|
Post by rberman on May 3, 2018 14:18:16 GMT -5
Morrison stole heavily from Jerry Cornelius, to the point that Moorcock called him out on it. He also brought a lot from British tv, as his concept for New X-Men was based on Gerry Anderson's Thunderbirds, seeing the team as International Rescue, coming to the aid of mutants in trouble. I can see the "international rescue" idea coming through in X-Corporation, which plays a role in the Hong Kong story (2001 annual) as well as the Paris-based story which we're currently discussing. Other than that, Morrison's plots largely involved the X-Men getting into trouble right at home.
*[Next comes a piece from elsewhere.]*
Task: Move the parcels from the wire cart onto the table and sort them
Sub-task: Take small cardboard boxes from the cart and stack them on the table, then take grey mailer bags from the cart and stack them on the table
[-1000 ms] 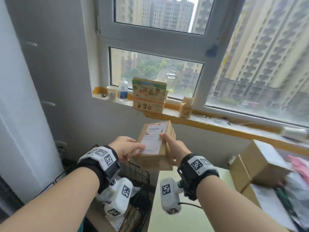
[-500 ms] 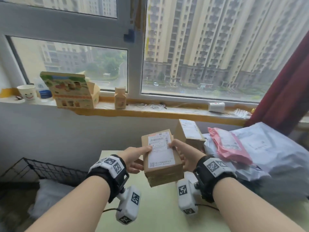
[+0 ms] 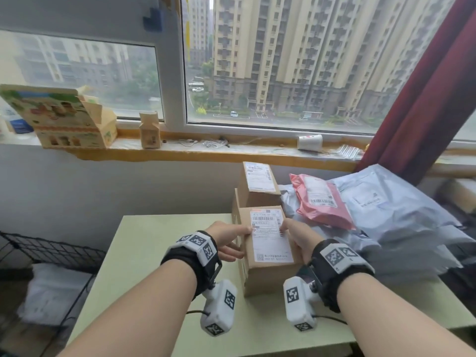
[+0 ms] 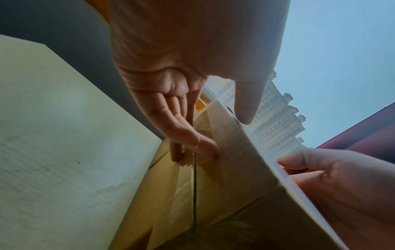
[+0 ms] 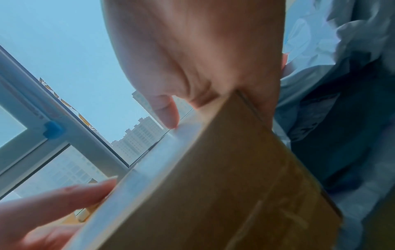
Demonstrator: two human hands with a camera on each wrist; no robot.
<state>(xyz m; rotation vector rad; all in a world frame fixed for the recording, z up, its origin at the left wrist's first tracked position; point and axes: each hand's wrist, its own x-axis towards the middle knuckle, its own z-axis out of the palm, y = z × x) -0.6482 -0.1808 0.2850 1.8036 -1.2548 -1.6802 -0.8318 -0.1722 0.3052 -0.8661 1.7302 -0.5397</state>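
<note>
A small cardboard box (image 3: 268, 243) with a white shipping label on top sits between both my hands, low over the pale green table (image 3: 154, 253); I cannot tell whether it touches the table. My left hand (image 3: 231, 240) holds its left side, thumb on the label edge and fingers along the side wall (image 4: 224, 135). My right hand (image 3: 296, 238) grips the right side, thumb on top (image 5: 218, 116). Just behind it stands another labelled box (image 3: 257, 186). The wire cart (image 3: 51, 251) is at the far left with a white bag (image 3: 51, 292) inside.
A pink mailer (image 3: 322, 199) lies on a heap of grey poly bags (image 3: 399, 207) that fills the table's right half. The windowsill (image 3: 206, 150) behind carries a printed carton and small items. A red curtain (image 3: 425, 99) hangs at right.
The view has swung right from the cart to the table. Both hands have carried the box from over the cart down in front of the box on the table.
</note>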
Do you know where he might have gotten the Mummudrai concept (we all fight our ideological opposite in the womb) idea from?
|
|
|
Post by codystarbuck on May 3, 2018 16:52:47 GMT -5
Morrison stole heavily from Jerry Cornelius, to the point that Moorcock called him out on it. He also brought a lot from British tv, as his concept for New X-Men was based on Gerry Anderson's Thunderbirds, seeing the team as International Rescue, coming to the aid of mutants in trouble. I can see the "international rescue" idea coming through in X-Corporation, which plays a role in the Hong Kong story (2001 annual) as well as the Paris-based story which we're currently discussing. Other than that, Morrison's plots largely involved the X-Men getting into trouble right at home. Do you know where he might have gotten the Mummudrai concept (we all fight our ideological opposite in the womb) idea from? Not sure about that one, though Moorcock was big on that area of things; chaos vs order and the balance in between. Probably some other stuff in there. I know Ballard is another big one with the Brit omic crowd (who was featured in Moorcock's New Worlds magazine. William S Burroughs and Anthony Burgess are also big figures. The duality idea goes back to ancients, with plenty of myths and stories about opposite numbers. Moorcock seemed to be the guiding figure for modern british sci-fi and fantasy, which influenced a lot of the British comics crowd, both in his own work and as an editor of others. I suspect he introduced them to a lot of new material, beyond what he published in New Worlds. Moorcock also had his feet in the pulp past, with the Sexton Blake library and pulp influences in his own stories (like his Kane of Mars Burroughs pastiches and his proto-steampunk Oswald Bastable stories, such as Warlord of the Air, Land Leviathan, and The Steel Tsar). Then, you have the American and European comics that they were exposed to.
|
|
|
Post by rberman on May 4, 2018 6:47:15 GMT -5
New X-Men #129 “Fantomex” (September 2002)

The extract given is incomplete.